ASSIGNMENT: Images should be left out, and everything else in the listing reproduced exactly.

::::

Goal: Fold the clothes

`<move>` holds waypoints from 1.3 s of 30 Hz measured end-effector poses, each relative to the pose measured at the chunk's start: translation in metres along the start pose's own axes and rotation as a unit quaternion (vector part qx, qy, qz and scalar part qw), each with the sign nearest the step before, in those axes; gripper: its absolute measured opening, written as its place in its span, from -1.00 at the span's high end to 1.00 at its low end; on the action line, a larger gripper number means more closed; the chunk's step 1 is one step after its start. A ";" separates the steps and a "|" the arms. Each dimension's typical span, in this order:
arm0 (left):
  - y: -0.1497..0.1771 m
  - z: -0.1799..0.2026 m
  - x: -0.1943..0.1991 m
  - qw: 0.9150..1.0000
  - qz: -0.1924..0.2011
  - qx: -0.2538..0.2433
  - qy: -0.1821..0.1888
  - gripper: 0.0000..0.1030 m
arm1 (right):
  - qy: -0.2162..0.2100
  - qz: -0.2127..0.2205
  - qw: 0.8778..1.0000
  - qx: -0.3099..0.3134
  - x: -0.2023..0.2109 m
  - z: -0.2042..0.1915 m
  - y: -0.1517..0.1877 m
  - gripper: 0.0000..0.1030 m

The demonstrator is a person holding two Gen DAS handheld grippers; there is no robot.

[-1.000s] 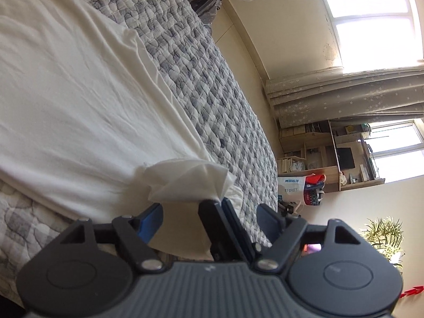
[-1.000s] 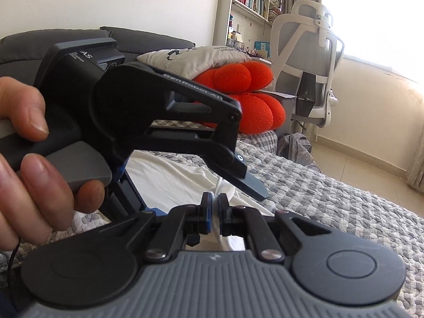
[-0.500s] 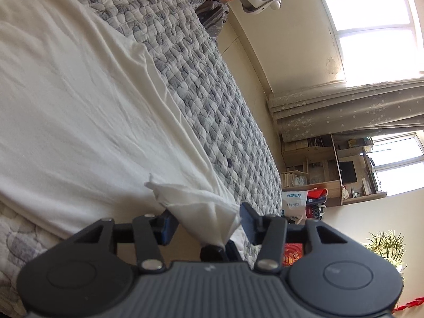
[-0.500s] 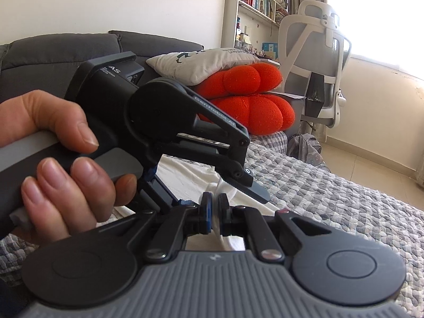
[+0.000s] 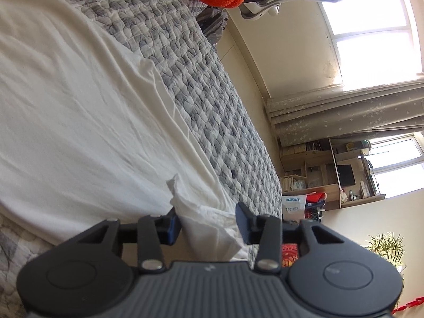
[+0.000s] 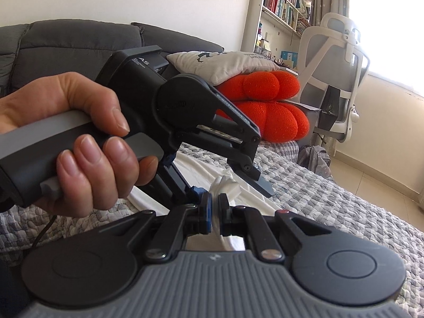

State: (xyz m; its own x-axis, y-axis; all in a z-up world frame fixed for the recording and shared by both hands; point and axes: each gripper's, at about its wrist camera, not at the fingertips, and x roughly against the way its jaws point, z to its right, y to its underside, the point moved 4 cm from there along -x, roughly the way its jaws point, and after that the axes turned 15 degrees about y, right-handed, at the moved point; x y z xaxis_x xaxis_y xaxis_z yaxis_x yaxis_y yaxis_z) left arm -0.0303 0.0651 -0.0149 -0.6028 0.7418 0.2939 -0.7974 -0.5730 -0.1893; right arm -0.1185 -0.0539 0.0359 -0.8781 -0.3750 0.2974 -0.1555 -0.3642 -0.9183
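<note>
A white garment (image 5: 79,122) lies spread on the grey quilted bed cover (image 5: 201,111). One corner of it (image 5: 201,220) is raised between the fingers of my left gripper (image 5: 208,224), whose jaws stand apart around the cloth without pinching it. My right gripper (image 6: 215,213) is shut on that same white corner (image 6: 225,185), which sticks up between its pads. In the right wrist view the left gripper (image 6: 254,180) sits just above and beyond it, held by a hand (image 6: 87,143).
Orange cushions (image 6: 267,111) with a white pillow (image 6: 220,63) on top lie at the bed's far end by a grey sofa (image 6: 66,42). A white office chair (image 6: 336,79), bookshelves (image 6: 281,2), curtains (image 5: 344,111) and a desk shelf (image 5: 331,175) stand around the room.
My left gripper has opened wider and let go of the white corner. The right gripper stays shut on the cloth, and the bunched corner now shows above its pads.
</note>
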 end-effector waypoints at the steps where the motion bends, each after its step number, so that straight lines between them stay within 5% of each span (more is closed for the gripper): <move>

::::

ANSWER SPACE:
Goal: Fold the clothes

`<move>` holds waypoints from 1.3 s of 30 Hz measured end-effector poses, each relative to the pose measured at the chunk's start: translation in metres along the start pose's own axes and rotation as a unit quaternion (vector part qx, qy, qz and scalar part qw), each with the sign nearest the step before, in those axes; gripper: its absolute measured opening, written as its place in its span, from -1.00 at the span's high end to 1.00 at its low end; on the action line, a larger gripper number means more closed; the chunk's step 1 is one step after its start. A ";" separates the steps and a "|" the arms. Each dimension's typical span, in this order:
arm0 (left):
  - y: -0.1497..0.1771 m
  - z: -0.1799..0.2026 m
  - x: -0.1943..0.1991 m
  - qw: 0.9150..1.0000
  - qz: -0.1924..0.2011
  - qx: -0.2538..0.2433
  - qy: -0.1821..0.1888
  - gripper: 0.0000..0.1030 m
arm1 (right):
  - qy: -0.2162..0.2100
  - qz: -0.2127..0.2205
  - qw: 0.8778..1.0000
  - qx: -0.3099..0.3134
  - x: -0.2023..0.2109 m
  - z: -0.2042..0.1915 m
  - y: -0.1517..0.1877 m
  - gripper: 0.0000..0.1030 m

The demonstrator is a person holding two Gen DAS handheld grippers; there is no robot.

[-1.000s] 
[-1.000s] 
[-0.500s] 
[-0.500s] 
[+0.000s] 
[+0.000s] 

State: (xyz m; its own x-axis, y-axis; all in a z-up world frame fixed for the recording and shared by both hands; point and axes: each gripper's, at about its wrist camera, not at the fingertips, and x roughly against the way its jaws point, z to its right, y to its underside, the point moved 4 cm from there along -x, roughly the way its jaws point, and after that the axes turned 15 degrees about y, right-handed, at the moved point; x y z xaxis_x xaxis_y xaxis_z yaxis_x yaxis_y yaxis_z) left arm -0.0303 0.0651 -0.0149 -0.6028 0.7418 0.2939 -0.7974 -0.5730 -0.1893; right arm -0.1185 -0.0539 0.0359 -0.8781 -0.3750 0.2974 -0.1555 -0.3642 -0.9183
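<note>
A white garment (image 5: 79,122) lies spread on the grey quilted bed cover (image 5: 201,111). One corner of it (image 5: 201,220) is raised between the fingers of my left gripper (image 5: 208,224), whose jaws stand apart around the cloth without pinching it. My right gripper (image 6: 215,213) is shut on that same white corner (image 6: 225,185), which sticks up between its pads. In the right wrist view the left gripper (image 6: 254,180) sits just above and beyond it, held by a hand (image 6: 87,143).
Orange cushions (image 6: 267,111) with a white pillow (image 6: 220,63) on top lie at the bed's far end by a grey sofa (image 6: 66,42). A white office chair (image 6: 336,79), bookshelves (image 6: 281,2), curtains (image 5: 344,111) and a desk shelf (image 5: 331,175) stand around the room.
My left gripper has opened wider and let go of the white corner. The right gripper stays shut on the cloth, and the bunched corner now shows above its pads.
</note>
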 end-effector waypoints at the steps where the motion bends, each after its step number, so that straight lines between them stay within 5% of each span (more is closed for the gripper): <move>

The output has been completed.